* [The task]: Only the pictures should be dropped; copy the rest of the entries exactly.

* [Available records]:

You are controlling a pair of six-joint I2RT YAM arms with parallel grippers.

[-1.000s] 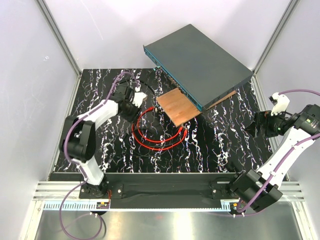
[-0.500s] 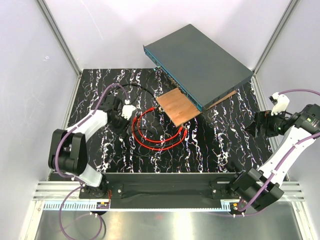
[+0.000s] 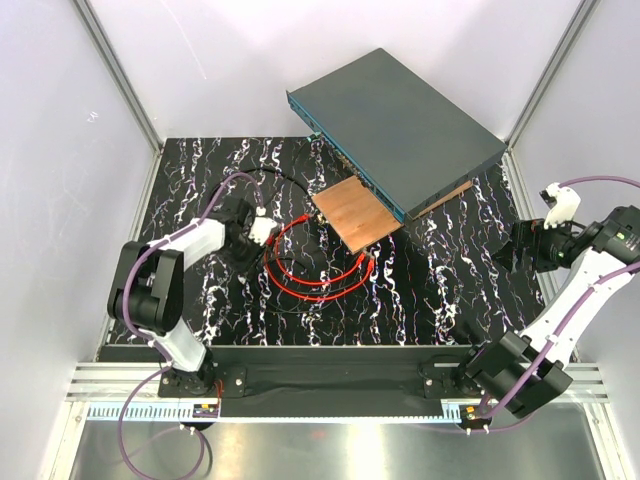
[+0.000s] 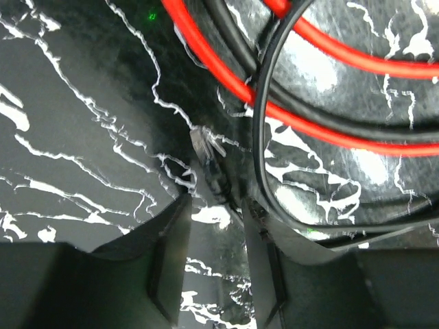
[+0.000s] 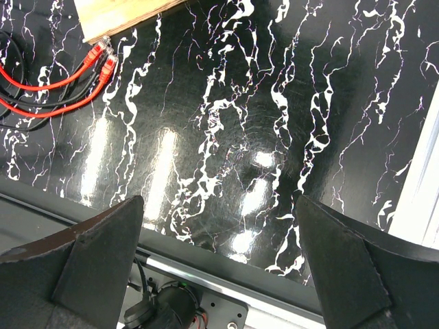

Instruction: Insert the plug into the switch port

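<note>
Nothing is plugged in yet, by the look of it — the job has barely begun. Toward the left edge of the table (image 3: 440, 280), the left pincer (image 4: 216, 201) is down low with its fingers a little spread. Between their tips lies a clear connector (image 4: 208, 154), seemingly of the black cable (image 4: 233, 44), which is not the one wanted. I judge it is not gripped, as there is room on both sides.

Just right of that, the red cable (image 3: 315, 285) lies coiled near the middle of the table. The plug (image 3: 372, 264) rests flat at the coil's right side, just off the near corner of the board (image 3: 355, 212). The switch (image 3: 400, 120) sits at the far right corner, propped on that board, its ports (image 3: 345, 160) well apart from the plug. At the right edge the right pincer (image 5: 218, 205) hangs over the table, spread wide and holding nothing. So grasping, carrying and inserting all remain.

Some things are hard to make out — two red ends lie side by side there and a third shows nearer the left pincer, so I cannot tell which is meant. The ports are too small to tell one from another.
</note>
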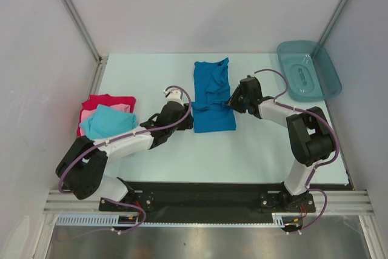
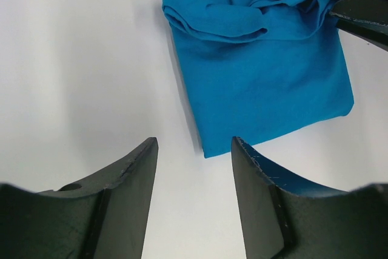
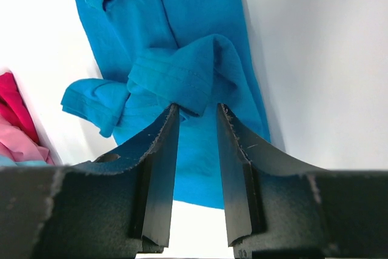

* [Problem solution]:
You are controlling a pair of six-joint I2RT YAM arms with parallel grippers.

[-1.000s] 
[-0.500s] 
[+0.000s] 
[+0.000s] 
[+0.000s] 

Instruction: Insert the plug into the switch port

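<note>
Nothing is plugged in yet, by the look of it — the job has barely begun. Toward the left edge of the table (image 3: 440, 280), the left pincer (image 4: 216, 201) is down low with its fingers a little spread. Between their tips lies a clear connector (image 4: 208, 154), seemingly of the black cable (image 4: 233, 44), which is not the one wanted. I judge it is not gripped, as there is room on both sides.

Just right of that, the red cable (image 3: 315, 285) lies coiled near the middle of the table. The plug (image 3: 372, 264) rests flat at the coil's right side, just off the near corner of the board (image 3: 355, 212). The switch (image 3: 400, 120) sits at the far right corner, propped on that board, its ports (image 3: 345, 160) well apart from the plug. At the right edge the right pincer (image 5: 218, 205) hangs over the table, spread wide and holding nothing. So grasping, carrying and inserting all remain.

Some things are hard to make out — two red ends lie side by side there and a third shows nearer the left pincer, so I cannot tell which is meant. The ports are too small to tell one from another.
</note>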

Nothing remains to be added to the exercise.